Linke-Hoffmann-Busch (LHB) Ackerraupe Rübezahl
Linke-Hoffmann-Busch (LHB) Ackerraupe Rübezahl

Rübezahl, die gutmütige Sagengestalt aus dem Riesengebirge, war Namenspate des LHB-Raupenschleppers mit 50 PS Leistung und einem Gewicht von 3,3 Tonnen. Bei einem Anschaffungspreis von 10.500 Reichsmark galt der Rübezahl Ende der 1920er Jahre als eines der teuersten Raupenfahrzeug und kostete damit das Zweifache eines Radschleppers.

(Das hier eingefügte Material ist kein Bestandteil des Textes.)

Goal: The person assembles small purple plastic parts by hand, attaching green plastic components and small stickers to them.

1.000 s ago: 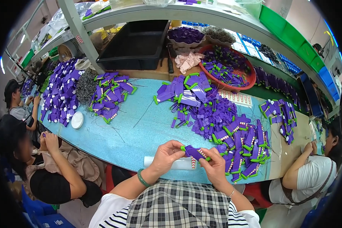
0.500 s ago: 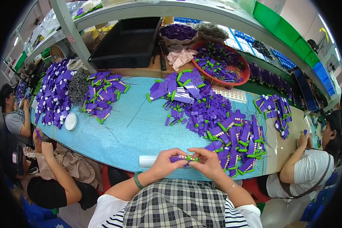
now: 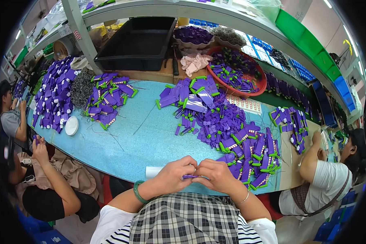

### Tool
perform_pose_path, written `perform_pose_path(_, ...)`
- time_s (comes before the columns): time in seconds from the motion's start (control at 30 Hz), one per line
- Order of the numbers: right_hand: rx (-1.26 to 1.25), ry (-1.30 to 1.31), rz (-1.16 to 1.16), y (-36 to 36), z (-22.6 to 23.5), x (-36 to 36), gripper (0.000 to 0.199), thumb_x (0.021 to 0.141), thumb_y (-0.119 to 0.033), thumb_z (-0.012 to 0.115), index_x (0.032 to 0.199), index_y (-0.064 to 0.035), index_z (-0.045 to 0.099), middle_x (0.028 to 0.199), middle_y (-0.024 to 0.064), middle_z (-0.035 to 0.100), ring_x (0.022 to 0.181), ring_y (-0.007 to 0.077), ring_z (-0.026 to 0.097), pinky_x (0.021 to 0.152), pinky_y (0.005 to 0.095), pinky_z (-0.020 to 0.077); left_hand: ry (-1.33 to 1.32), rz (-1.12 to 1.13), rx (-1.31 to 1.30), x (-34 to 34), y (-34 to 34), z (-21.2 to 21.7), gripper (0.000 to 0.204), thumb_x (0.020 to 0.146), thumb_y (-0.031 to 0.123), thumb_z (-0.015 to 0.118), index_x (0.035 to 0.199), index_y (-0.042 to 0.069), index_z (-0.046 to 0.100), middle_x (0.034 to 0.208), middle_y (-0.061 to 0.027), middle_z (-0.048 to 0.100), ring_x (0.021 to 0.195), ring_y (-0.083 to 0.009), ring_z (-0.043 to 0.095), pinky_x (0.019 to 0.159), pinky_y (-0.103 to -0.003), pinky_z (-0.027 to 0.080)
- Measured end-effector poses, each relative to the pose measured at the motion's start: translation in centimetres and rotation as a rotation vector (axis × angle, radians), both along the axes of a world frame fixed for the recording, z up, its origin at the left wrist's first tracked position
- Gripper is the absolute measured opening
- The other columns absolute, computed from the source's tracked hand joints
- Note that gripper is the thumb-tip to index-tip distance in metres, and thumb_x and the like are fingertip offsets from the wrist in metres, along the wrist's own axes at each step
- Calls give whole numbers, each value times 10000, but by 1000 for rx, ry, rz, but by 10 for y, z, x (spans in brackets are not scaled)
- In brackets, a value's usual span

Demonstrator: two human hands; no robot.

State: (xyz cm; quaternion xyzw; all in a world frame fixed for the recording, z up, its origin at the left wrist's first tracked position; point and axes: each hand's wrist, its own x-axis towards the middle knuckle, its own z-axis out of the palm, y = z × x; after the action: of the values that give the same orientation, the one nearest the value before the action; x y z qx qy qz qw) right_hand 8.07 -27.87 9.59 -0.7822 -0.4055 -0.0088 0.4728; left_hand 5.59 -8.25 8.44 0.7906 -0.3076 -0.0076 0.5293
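Observation:
My left hand (image 3: 175,175) and my right hand (image 3: 216,175) meet close together above the table's near edge. Between their pinched fingers is a purple plastic piece (image 3: 188,176); only a thin sliver of it shows, the rest being covered by the fingers. Behind my left hand lies a white roll (image 3: 152,172). Just beyond my right hand is a heap of purple and green plastic pieces with red-and-white striped stickers and thin wires (image 3: 254,156). Farther off, loose small purple parts (image 3: 221,122) adjoin larger purple pieces with green ends (image 3: 191,93).
A blue mat (image 3: 150,118) covers the table. At the back stand a black tray (image 3: 136,63), a red basket (image 3: 265,79) of purple parts and a sticker sheet (image 3: 248,104). More purple piles (image 3: 110,97) and a white lid (image 3: 71,126) lie left. Co-workers sit on both sides.
My fingers have closed in over the purple piece, hiding its green and striped parts, and my hands are nearer each other. The co-worker on the right has reached forward.

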Motion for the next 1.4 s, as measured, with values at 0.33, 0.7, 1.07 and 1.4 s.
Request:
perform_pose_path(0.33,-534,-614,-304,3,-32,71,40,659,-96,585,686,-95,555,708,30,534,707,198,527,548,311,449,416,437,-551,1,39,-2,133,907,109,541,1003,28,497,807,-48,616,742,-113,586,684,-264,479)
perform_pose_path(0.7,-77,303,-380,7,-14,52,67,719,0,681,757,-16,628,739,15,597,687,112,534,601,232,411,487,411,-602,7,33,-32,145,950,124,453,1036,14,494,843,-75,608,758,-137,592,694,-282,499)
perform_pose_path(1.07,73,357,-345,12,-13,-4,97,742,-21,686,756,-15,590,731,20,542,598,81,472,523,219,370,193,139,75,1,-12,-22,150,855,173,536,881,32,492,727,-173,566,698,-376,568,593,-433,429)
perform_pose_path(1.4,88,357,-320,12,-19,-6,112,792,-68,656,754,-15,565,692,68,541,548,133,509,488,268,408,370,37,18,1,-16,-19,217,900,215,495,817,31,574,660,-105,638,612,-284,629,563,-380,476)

Noch deutlicher - mit 13.000 RM - schlug sich die Version mit elektrischem Anlasser zu Buche, dafür erhielt man ein High-End Produkt, das selbst unter extremsten Einsatzbedingungen noch zuverlässige Arbeit leistete. Mit dem Bau des Rübezahl hatte das Breslauer LHB-Werk zunächst die schlesischen Zuckerbarone als potentielle Käuferschicht im Visier.

Doch selbst im Ausland machten die grundlegenden technischen Neuerungen der LHB-Raupe von sich reden, was die Produktion des Rübezahl mächtig ins Rollen brachte. Die LHB-Raupe im DLM gelangte Ende der 1920er Jahre nach Hohenheim und arbeitete zuverlässig in der hiesigen Gutswirtschaft.